◆ Your task
The complete listing goes into the output exactly, without its pictures.

◆ Supplied material

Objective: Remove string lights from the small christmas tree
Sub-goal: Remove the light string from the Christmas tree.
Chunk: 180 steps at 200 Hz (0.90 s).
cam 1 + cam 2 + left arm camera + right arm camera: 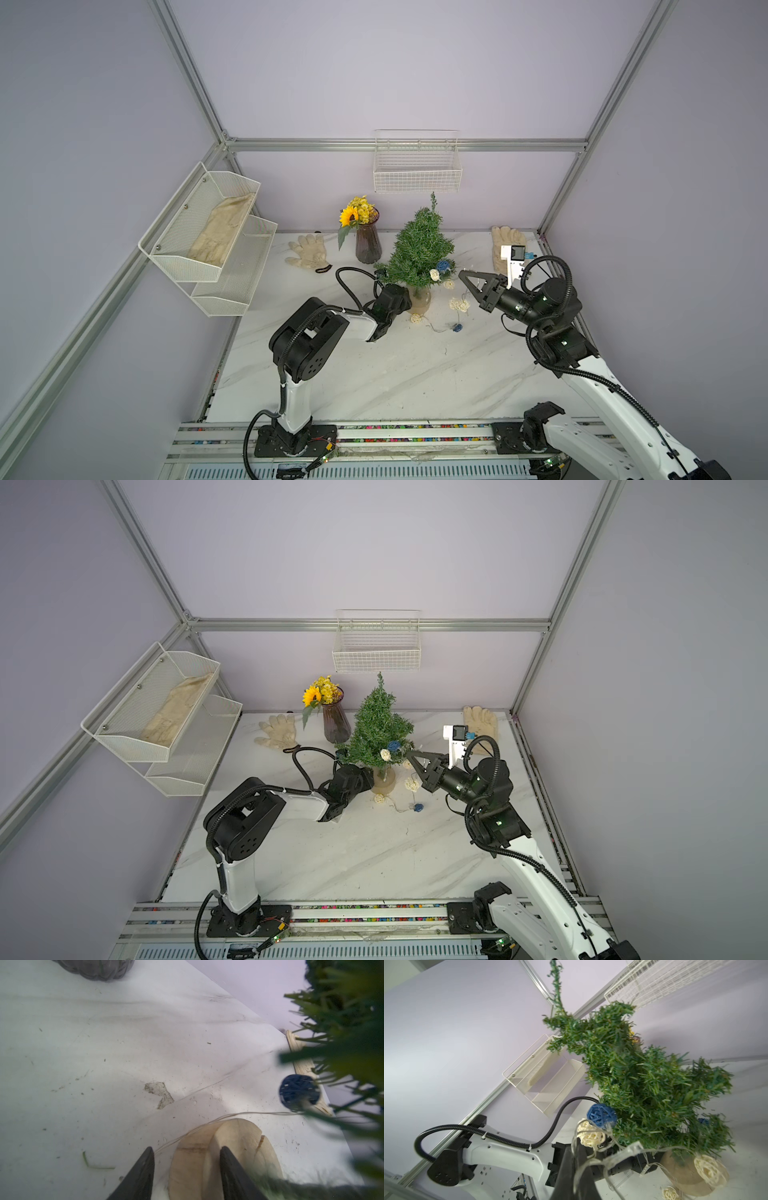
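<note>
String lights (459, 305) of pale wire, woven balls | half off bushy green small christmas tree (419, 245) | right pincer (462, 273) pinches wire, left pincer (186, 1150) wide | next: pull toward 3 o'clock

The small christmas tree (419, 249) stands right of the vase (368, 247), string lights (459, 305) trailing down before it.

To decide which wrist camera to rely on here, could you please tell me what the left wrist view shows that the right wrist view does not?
Only the left wrist view: the left gripper, fingers apart at the tan base, plus the dark vase's foot and a torn scrap on the table. Only the right wrist view: the right gripper shut on the string lights, the clear battery box, the mesh shelf, the left arm. Both: the small christmas tree, its base, a blue ball.
</note>
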Each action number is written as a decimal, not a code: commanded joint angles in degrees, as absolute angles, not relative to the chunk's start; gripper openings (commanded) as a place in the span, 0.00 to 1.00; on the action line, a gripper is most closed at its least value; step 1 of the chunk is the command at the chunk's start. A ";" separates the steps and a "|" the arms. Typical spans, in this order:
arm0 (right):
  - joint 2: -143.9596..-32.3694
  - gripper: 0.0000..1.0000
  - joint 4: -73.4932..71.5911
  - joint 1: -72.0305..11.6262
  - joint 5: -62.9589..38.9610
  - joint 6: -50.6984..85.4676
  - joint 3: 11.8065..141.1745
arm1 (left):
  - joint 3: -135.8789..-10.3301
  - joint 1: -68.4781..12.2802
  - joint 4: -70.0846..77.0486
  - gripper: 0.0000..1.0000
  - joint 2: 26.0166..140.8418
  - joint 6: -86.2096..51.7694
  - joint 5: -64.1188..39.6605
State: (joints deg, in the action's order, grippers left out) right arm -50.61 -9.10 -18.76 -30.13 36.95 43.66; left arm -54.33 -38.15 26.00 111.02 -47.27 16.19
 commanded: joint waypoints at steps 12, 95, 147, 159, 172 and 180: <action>-51.62 0.00 -8.38 -18.83 -23.29 37.30 45.94 | -48.75 -38.05 29.48 0.55 107.03 -39.01 12.95; -53.61 0.00 -7.78 -18.89 -23.38 38.32 48.40 | -39.43 -38.12 47.87 0.53 102.96 -23.32 -6.51; -54.44 0.00 -8.32 -18.85 -22.84 37.71 47.61 | -37.54 -39.13 56.36 0.51 104.91 -19.59 -5.56; -54.52 0.00 -8.44 -18.83 -22.76 37.71 47.68 | -37.01 -38.72 56.51 0.51 104.89 -19.92 -3.94; -54.60 0.00 -8.52 -18.80 -22.57 37.46 47.72 | -36.74 -38.15 56.33 0.51 104.92 -20.04 -4.04; -54.71 0.00 -8.45 -18.88 -22.54 37.35 47.75 | -36.45 -38.06 56.40 0.51 104.82 -20.06 -4.04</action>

◆ Task solution
Objective: Remove string lights from the small christmas tree
Sub-goal: Remove the light string from the Christmas tree.
Chunk: 180 steps at 200 Hz (0.90 s).
cam 1 + cam 2 + left arm camera + right arm camera: 
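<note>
String lights (459, 305) of pale wire, woven balls | half off bushy green small christmas tree (419, 245) | right pincer (462, 273) pinches wire, left pincer (186, 1150) wide | next: pull toward 3 o'clock

The small christmas tree (419, 249) stands right of the vase (368, 247), string lights (459, 305) trailing down before it.

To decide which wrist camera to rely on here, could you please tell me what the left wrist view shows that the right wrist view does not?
Only the left wrist view: the left gripper, fingers apart at the tan base, plus the dark vase's foot and a torn scrap on the table. Only the right wrist view: the right gripper shut on the string lights, the clear battery box, the mesh shelf, the left arm. Both: the small christmas tree, its base, a blue ball.
</note>
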Each action number is written as a decimal, not a code: commanded joint angles in degrees, as absolute angles, not relative to the chunk's start; gripper openings (commanded) as a place in the span, 0.00 to 1.00; on the action line, a gripper is most closed at its least value; step 1 of the chunk is the command at the chunk's start. A ";" separates the steps and a "|" the arms. Typical spans, in this order:
arm0 (right):
  - joint 2: -143.9596..-32.3694
  - gripper: 0.0000..1.0000
  - joint 4: -73.4932..71.5911
  - joint 1: -72.0305..11.6262
  - joint 5: -62.9589..38.9610
  - joint 6: -50.6984..85.4676
  - joint 3: 11.8065..141.1745
arm1 (left):
  - joint 3: -135.8789..-10.3301
  - joint 1: -68.4781..12.2802
  - joint 4: -70.0846..77.0486
  - gripper: 0.0000..1.0000
  - joint 2: 26.0166..140.8418
  - joint 6: -86.2096..51.7694
  - joint 5: -64.1188..39.6605
State: (joints deg, in the action's order, grippers left out) right arm -50.61 -9.10 -18.76 -30.13 36.95 43.66; left arm -54.33 -38.15 26.00 111.02 -47.27 16.19
 commanded: joint waypoints at steps 12, 95, 147, 159, 172 and 180: <action>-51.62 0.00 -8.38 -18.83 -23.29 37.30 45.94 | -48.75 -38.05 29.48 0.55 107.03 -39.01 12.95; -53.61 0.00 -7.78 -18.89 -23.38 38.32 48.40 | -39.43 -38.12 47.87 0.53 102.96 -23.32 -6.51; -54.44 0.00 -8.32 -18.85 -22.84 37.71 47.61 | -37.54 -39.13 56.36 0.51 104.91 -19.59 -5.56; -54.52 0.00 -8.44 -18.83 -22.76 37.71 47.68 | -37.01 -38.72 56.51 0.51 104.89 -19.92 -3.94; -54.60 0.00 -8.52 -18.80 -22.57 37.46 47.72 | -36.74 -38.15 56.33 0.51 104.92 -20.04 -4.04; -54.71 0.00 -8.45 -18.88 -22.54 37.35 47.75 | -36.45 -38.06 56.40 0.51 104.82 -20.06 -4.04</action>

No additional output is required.